From the perspective of a nation-state, violence can solve short-term issues, but it cannot solve complex long-term challenges such as climate change, institutional racism, militarism, etc. Right now, U.S. Empire is quickly learning the limitations of protracted violence. The U.S. Empire is collapsing under its own weight, as the historian Alfred McCoy routinely notes.

Any empire, republic, political movement or individual who bases their movement on violence will ultimately succumb to extreme violence. The more the state apparatus lashes out in violent ways, and the more rightwing extremists engage in terrorism, the more likely the Left will respond with violence (a point we’ll return to later in the essay). The cycle of violence must end, and soon.

Breaking from 400 years of colonial history and violence will not be easy, but it can be done. There is no law or rule that says we must continue down this violent and destructive path. However, much like a life-long alcoholic, it will take great efforts to change the mindset and culture that encourages people to think and behave violently. More importantly, we must dismantle the economic, cultural, social and psychological institutions and mechanisms that create the conditions for violence.

The Charlottesville—Military Connection

James Alex Fields Jr., the rightwing terrorist who drove his car into a crowd of protesters, killing Heather D. Heyer and injuring another 20 people, is an Army veteran. According to media reports, Fields was a loner and a confused teenager who became interested in WWII and Nazis during his high school years. Since the attack, pictures have surfaced showing Fields participating in Vanguard America rallies.

While Fields represents the sort of misguided and irrational terrorists he likely despises, the more interesting character in this tragedy is Dylan Ulysses Hopper, the CEO of Vanguard America, and one of the primary organizers for rightwing groups who descended on Charlottesville.

Hopper, a former Marine Corps sergeant, officially became a white supremacist in 2012, around the same time he became a Marine Corps recruiter in Ohio. Quickly, Hopper ascended the ranks of Vanguard America, using his recruitment skills and military training to boost the ranks of the white supremacist organization. Hopper, a veteran of both the wars in Iraq and Afghanistan, represents a growing trend in the U.S. military. According to the Southern Poverty Law Center, citing an FBI study:

White supremacist leaders are making a concerted effort to recruit active-duty soldiers and recent combat veterans of the wars in Iraq and Afghanistan, according to a new FBI report.
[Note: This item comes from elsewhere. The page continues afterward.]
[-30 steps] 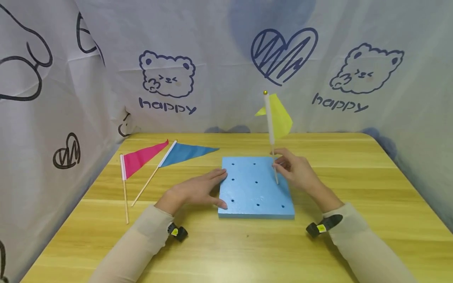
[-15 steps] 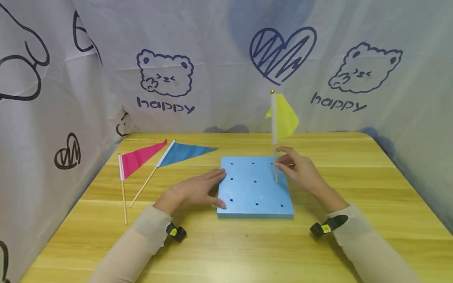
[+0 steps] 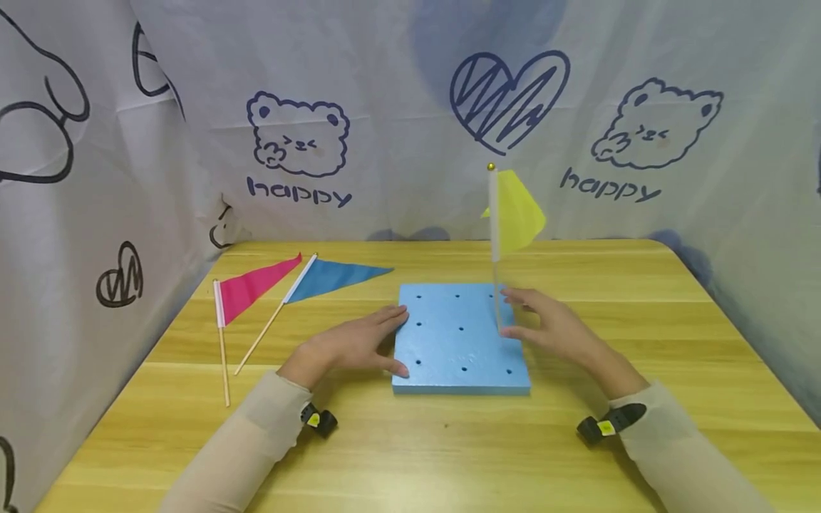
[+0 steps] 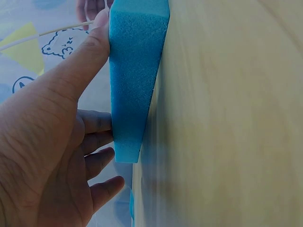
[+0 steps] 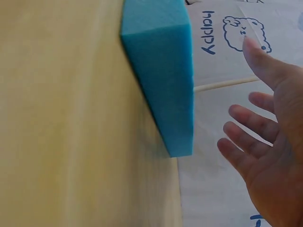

The unclassified FBI Intelligence Assessment, titled ‘White Supremacist Recruitment of Military Personnel Since 9/11,’ bolsters the findings of a 2006 Intelligence Report exposé that revealed that alarming numbers of racist extremists were taking advantage of lowered wartime recruiting standards to enlist in the armed services.

‘Military experience is found throughout the white supremacist extremist movement as a result of recruitment campaigns by extremist groups and self-recruitment by veterans sympathetic to white supremacist causes,’ the FBI report states. ‘Extremist leaders seek to recruit members with military experience in order to exploit their discipline, knowledge of firearms, explosives and tactical skills as well as [in the case of active duty soldiers] their access to weapons and intelligence.’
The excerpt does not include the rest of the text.